• WHAT TO PRODUCE
From the records below, please repeat exactly the line that has "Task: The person", the line that has "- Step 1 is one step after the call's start", and every line between them, and nothing else.

(GIVEN ENTRIES Opens)

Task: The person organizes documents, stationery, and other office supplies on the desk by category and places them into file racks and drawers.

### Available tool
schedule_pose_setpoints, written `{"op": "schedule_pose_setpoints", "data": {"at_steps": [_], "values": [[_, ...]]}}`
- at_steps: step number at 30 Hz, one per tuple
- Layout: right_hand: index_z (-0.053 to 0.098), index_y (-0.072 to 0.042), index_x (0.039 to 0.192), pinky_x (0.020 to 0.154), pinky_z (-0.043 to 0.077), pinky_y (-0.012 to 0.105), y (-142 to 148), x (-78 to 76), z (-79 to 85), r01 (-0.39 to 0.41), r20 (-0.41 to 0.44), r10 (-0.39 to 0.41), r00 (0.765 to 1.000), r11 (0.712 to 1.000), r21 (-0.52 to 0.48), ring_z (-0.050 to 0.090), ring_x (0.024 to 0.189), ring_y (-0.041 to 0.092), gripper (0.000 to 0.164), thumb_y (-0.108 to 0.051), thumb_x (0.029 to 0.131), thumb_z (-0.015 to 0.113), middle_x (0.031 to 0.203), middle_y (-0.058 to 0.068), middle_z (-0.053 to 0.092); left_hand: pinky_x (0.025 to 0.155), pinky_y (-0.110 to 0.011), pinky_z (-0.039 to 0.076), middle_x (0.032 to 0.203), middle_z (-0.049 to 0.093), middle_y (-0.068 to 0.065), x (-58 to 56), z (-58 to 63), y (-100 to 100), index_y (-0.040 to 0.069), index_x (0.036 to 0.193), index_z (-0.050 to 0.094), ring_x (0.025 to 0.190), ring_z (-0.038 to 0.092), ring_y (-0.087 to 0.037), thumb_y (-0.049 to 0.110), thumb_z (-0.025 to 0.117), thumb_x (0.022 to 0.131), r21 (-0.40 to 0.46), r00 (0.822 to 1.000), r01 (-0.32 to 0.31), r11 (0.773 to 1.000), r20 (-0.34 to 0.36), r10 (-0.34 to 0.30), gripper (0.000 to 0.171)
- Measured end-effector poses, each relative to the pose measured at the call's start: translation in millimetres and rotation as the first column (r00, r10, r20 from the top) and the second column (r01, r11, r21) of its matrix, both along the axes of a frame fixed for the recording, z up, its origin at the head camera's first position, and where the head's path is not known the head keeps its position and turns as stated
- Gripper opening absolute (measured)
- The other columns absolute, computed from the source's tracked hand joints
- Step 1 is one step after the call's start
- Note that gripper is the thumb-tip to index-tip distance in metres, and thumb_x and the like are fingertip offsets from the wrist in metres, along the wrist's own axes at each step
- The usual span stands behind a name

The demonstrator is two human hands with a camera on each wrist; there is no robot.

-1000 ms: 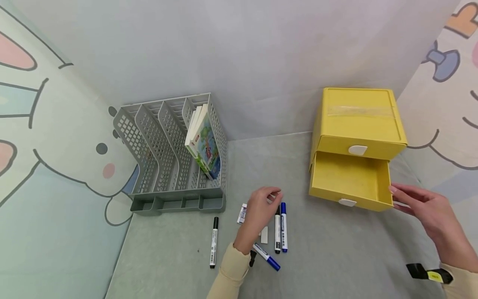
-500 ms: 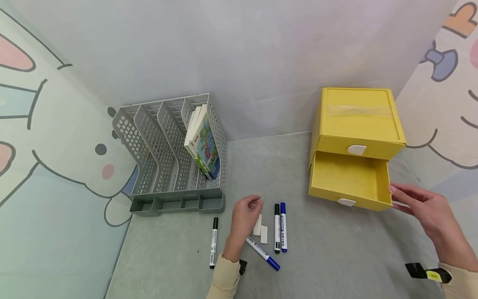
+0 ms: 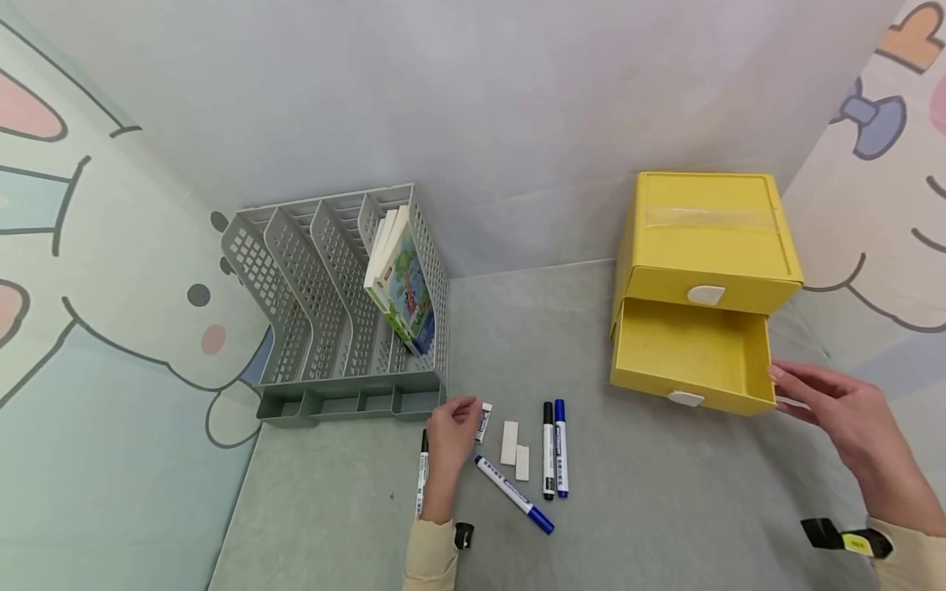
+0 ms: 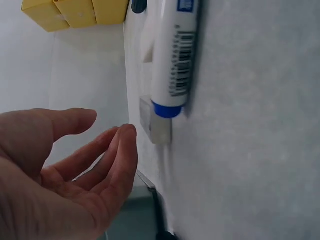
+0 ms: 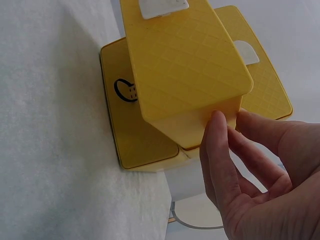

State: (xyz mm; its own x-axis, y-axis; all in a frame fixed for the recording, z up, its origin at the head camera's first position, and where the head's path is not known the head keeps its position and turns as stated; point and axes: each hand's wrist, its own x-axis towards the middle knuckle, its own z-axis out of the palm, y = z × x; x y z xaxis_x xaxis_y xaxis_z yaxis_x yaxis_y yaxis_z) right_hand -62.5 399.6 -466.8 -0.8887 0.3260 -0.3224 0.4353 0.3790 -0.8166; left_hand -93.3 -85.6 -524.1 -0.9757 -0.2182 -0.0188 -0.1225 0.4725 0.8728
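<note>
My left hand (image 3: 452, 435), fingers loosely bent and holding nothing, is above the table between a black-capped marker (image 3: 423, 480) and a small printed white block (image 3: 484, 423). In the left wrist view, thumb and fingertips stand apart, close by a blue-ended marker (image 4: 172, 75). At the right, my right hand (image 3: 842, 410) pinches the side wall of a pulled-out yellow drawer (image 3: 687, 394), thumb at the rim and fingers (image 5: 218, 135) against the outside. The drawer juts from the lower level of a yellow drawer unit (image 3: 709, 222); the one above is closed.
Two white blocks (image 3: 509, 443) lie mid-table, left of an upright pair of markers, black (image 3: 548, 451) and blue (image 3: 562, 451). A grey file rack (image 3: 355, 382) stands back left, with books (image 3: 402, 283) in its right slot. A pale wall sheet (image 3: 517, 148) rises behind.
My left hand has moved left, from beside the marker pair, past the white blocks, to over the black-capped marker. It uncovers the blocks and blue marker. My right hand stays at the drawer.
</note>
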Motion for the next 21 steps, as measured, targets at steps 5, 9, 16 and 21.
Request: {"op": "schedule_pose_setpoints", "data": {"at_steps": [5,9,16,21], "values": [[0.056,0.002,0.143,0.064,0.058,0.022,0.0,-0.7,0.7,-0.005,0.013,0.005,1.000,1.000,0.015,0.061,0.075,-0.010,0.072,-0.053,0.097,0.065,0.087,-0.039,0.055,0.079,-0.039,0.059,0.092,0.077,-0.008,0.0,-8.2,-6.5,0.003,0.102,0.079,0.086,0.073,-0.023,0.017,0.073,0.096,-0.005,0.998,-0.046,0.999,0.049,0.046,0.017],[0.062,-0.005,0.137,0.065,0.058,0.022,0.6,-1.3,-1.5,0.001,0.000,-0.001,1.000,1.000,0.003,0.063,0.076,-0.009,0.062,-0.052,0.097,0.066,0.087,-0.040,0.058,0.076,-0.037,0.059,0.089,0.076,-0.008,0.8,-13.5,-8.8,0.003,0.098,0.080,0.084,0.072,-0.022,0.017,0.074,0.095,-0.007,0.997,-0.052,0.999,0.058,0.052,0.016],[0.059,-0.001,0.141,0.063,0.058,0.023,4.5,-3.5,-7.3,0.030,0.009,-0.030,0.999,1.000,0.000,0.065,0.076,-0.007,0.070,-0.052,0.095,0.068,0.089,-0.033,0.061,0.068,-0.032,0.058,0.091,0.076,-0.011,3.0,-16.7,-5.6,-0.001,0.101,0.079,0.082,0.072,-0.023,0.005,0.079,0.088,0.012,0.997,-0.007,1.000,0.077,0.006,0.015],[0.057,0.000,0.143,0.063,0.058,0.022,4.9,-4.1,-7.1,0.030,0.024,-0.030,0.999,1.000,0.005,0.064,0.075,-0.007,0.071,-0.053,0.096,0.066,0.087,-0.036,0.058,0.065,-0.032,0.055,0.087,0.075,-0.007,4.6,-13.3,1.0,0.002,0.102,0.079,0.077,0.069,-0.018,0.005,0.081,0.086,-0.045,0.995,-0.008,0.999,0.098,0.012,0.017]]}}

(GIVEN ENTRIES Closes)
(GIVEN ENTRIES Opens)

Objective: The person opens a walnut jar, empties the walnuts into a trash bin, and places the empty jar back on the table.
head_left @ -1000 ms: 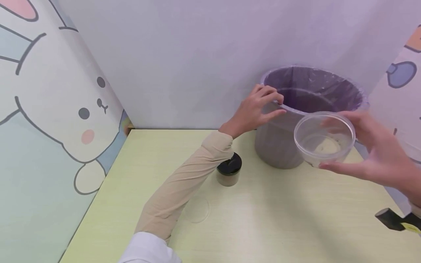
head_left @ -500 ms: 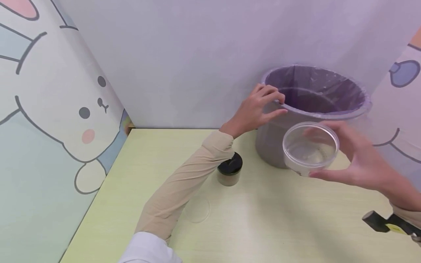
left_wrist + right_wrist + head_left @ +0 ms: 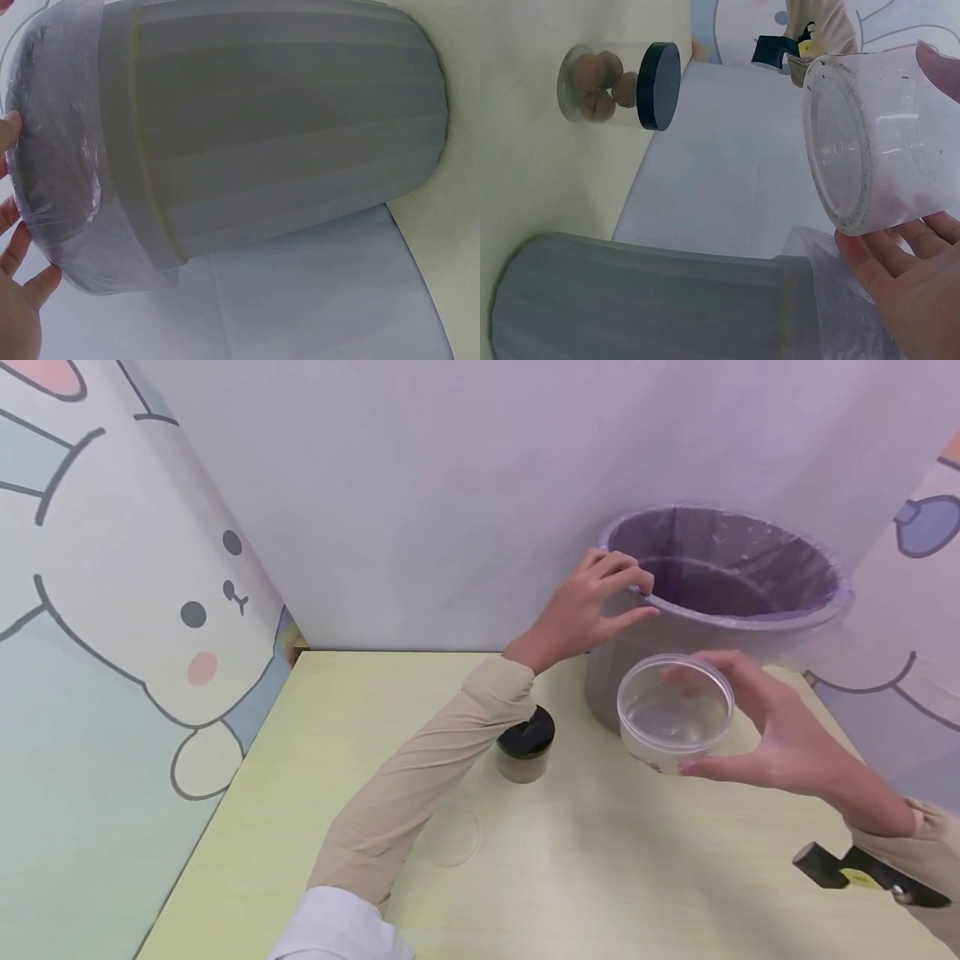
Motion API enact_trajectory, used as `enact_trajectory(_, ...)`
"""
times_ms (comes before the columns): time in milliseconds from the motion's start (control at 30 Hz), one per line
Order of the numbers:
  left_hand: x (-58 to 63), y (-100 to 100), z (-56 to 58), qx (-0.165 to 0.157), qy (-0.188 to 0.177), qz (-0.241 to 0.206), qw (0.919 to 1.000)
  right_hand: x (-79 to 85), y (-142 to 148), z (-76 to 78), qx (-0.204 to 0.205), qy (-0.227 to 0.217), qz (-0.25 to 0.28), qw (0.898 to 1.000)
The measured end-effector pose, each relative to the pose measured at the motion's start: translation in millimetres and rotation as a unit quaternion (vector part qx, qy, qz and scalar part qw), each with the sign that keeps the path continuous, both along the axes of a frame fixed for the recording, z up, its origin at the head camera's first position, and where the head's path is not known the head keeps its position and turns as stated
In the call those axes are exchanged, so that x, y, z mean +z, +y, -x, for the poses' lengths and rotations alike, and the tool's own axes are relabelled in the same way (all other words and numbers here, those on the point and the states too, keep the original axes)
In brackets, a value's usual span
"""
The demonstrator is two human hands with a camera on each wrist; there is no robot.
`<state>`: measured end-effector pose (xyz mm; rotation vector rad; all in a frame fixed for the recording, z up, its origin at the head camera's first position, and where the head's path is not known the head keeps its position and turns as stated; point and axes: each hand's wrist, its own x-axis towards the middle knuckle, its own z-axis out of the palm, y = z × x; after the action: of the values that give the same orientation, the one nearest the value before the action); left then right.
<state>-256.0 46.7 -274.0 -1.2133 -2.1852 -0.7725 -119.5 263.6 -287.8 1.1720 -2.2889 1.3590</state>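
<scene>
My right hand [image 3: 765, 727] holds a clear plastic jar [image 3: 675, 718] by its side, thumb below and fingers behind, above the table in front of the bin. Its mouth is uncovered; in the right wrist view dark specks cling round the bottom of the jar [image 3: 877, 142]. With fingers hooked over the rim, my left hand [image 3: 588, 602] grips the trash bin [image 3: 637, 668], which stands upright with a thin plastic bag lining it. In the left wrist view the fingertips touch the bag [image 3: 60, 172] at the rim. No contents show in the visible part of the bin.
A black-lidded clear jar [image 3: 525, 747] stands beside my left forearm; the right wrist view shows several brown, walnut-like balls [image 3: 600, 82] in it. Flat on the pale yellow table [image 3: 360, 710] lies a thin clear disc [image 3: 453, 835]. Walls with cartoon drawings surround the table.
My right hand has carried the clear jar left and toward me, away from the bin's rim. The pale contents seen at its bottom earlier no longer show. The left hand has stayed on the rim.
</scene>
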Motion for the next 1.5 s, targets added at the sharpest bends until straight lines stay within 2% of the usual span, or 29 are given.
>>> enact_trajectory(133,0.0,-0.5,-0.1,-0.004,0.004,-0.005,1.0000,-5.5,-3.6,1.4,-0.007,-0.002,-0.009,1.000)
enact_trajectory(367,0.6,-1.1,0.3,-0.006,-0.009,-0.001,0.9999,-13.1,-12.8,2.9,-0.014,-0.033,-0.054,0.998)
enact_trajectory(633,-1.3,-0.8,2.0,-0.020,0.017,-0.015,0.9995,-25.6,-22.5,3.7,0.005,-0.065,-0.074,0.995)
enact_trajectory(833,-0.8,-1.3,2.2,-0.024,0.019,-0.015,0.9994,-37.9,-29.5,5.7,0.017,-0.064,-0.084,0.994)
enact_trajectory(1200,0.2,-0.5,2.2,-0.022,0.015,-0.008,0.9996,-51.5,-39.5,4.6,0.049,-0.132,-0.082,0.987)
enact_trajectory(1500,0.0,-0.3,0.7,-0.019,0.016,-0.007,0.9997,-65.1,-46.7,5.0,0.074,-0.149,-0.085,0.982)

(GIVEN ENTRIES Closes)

• REPLY
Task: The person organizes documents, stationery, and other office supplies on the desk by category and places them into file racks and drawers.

### Available tool
schedule_pose_setpoints, written `{"op": "schedule_pose_setpoints", "data": {"at_steps": [_], "values": [[_, ...]]}}`
- at_steps: step number at 30 Hz, one per tuple
- Layout: right_hand: index_z (-0.053 to 0.098), index_y (-0.072 to 0.042), index_x (0.039 to 0.192), pinky_x (0.020 to 0.154), pinky_z (-0.043 to 0.077), pinky_y (-0.012 to 0.105), y (-142 to 148), x (-78 to 76), z (-79 to 85), r01 (-0.39 to 0.41), r20 (-0.41 to 0.44), r10 (-0.39 to 0.41), r00 (0.765 to 1.000), r11 (0.712 to 1.000), r21 (-0.52 to 0.48), ring_z (-0.050 to 0.090), ring_x (0.024 to 0.189), ring_y (-0.041 to 0.092), gripper (0.000 to 0.164), thumb_y (-0.108 to 0.051), thumb_x (0.029 to 0.131), thumb_z (-0.015 to 0.113), middle_x (0.031 to 0.203), middle_y (-0.058 to 0.068), middle_z (-0.053 to 0.092); left_hand: pinky_x (0.025 to 0.155), pinky_y (-0.110 to 0.011), pinky_z (-0.039 to 0.076), middle_x (0.032 to 0.203), middle_z (-0.049 to 0.093), middle_y (-0.068 to 0.065), x (-58 to 56), z (-58 to 63), y (-100 to 100), index_y (-0.040 to 0.069), index_x (0.036 to 0.193), index_z (-0.050 to 0.094), ring_x (0.025 to 0.190), ring_z (-0.038 to 0.092), ring_y (-0.087 to 0.037), thumb_y (-0.049 to 0.110), thumb_z (-0.025 to 0.117), thumb_x (0.022 to 0.131), r21 (-0.40 to 0.46), r00 (0.822 to 1.000), r01 (-0.32 to 0.31), r11 (0.773 to 1.000), r20 (-0.34 to 0.36), r10 (-0.34 to 0.30), gripper (0.000 to 0.171)
- Measured end-effector poses, each relative to the pose measured at the call's start: translation in millimetres and rotation as the first column (r00, r10, r20 from the top) and the second column (r01, r11, r21) of its matrix, both along the axes of a frame fixed for the recording, z up, its origin at the head camera's first position, and where the head's path is not known the head keeps its position and turns as stated
- Gripper opening absolute (measured)
- The other columns absolute, computed from the source's tracked hand joints
- Step 1 is one step after the call's start

No other output is expected for this exercise.